Task to complete
Wherever the word "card" shows up in the data, report the line it sits in.

Dataset
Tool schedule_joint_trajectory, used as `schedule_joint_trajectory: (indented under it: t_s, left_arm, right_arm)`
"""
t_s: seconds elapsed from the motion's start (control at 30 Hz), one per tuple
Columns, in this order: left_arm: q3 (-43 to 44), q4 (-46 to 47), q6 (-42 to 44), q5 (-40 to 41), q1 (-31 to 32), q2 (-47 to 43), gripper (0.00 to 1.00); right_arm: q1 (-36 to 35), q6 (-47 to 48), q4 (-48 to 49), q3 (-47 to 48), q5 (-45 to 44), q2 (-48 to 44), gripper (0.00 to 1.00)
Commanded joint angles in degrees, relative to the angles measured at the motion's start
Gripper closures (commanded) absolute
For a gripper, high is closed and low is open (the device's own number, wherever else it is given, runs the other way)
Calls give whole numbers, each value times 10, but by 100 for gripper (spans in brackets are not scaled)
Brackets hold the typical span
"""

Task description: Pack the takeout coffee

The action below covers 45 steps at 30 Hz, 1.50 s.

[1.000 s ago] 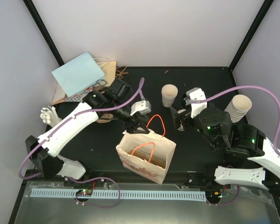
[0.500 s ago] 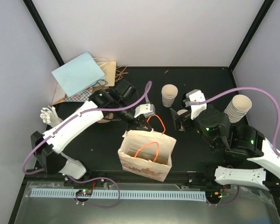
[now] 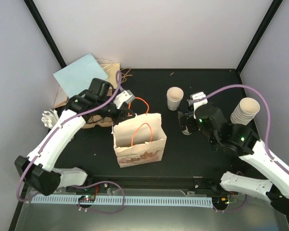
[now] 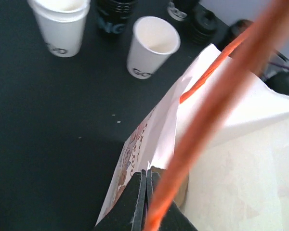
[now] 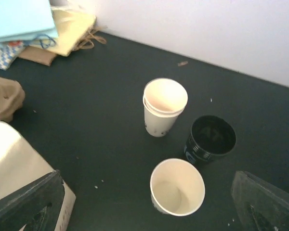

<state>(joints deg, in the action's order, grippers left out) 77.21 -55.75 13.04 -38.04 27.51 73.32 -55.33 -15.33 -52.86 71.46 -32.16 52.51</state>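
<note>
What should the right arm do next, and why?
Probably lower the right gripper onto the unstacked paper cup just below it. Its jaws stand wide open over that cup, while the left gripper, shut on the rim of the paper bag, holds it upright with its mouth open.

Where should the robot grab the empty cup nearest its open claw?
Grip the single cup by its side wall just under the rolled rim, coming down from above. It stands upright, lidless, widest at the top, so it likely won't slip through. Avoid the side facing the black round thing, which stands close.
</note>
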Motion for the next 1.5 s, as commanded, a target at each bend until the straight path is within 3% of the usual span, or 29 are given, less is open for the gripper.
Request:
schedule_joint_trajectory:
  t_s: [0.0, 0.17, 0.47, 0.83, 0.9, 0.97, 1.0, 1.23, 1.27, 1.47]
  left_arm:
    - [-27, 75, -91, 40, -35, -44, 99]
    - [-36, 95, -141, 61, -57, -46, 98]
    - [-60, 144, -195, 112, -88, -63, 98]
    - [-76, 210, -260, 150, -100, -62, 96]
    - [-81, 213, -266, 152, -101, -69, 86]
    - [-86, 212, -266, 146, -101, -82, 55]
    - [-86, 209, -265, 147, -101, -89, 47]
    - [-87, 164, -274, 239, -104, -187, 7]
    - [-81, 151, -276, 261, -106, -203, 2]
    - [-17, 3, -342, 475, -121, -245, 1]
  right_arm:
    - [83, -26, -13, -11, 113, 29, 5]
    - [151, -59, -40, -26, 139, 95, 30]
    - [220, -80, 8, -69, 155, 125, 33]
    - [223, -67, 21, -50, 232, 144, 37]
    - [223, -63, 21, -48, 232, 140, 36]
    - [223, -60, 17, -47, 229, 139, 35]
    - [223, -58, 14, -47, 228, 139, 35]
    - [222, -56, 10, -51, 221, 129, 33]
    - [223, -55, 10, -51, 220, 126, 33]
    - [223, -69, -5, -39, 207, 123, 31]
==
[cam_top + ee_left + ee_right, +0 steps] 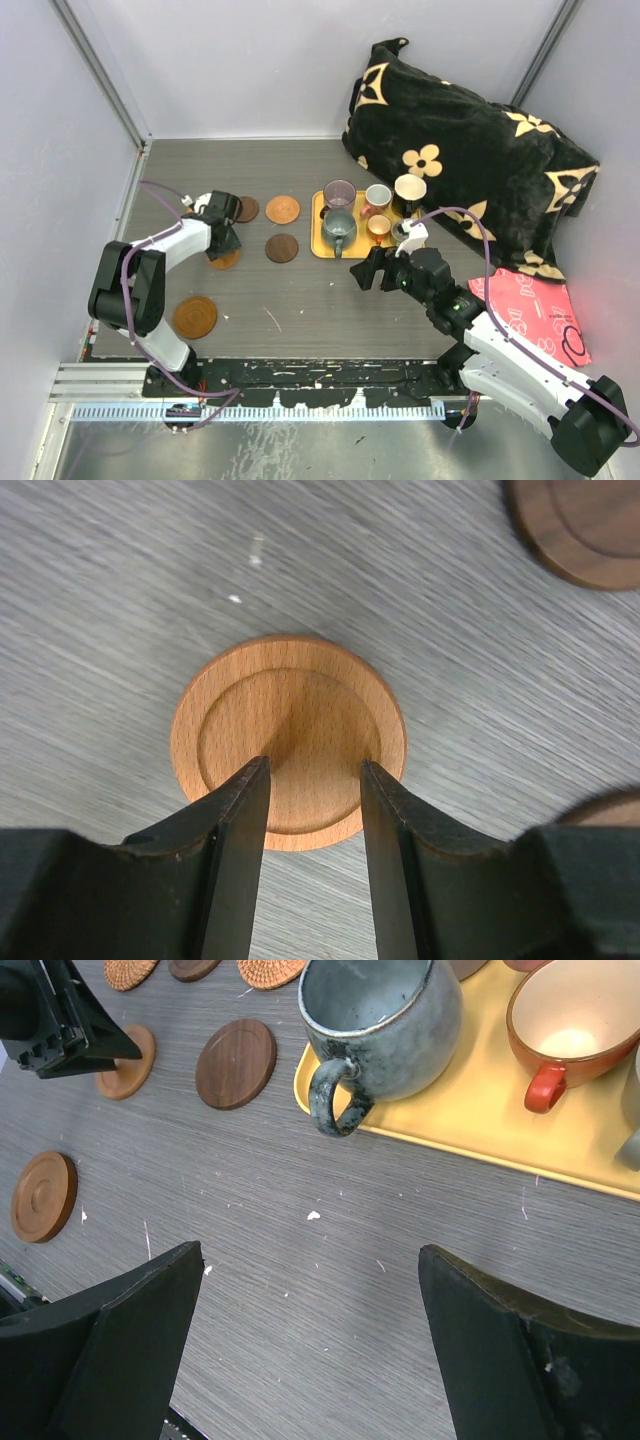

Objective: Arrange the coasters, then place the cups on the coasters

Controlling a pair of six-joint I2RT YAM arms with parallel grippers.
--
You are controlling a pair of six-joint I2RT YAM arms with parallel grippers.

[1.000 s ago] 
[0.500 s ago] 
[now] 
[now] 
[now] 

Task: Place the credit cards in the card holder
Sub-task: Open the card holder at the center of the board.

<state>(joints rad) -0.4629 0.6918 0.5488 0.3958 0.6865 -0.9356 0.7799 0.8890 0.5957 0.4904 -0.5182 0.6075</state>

Expected answer
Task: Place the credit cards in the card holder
Sub-task: Open the card holder at the center of the board.

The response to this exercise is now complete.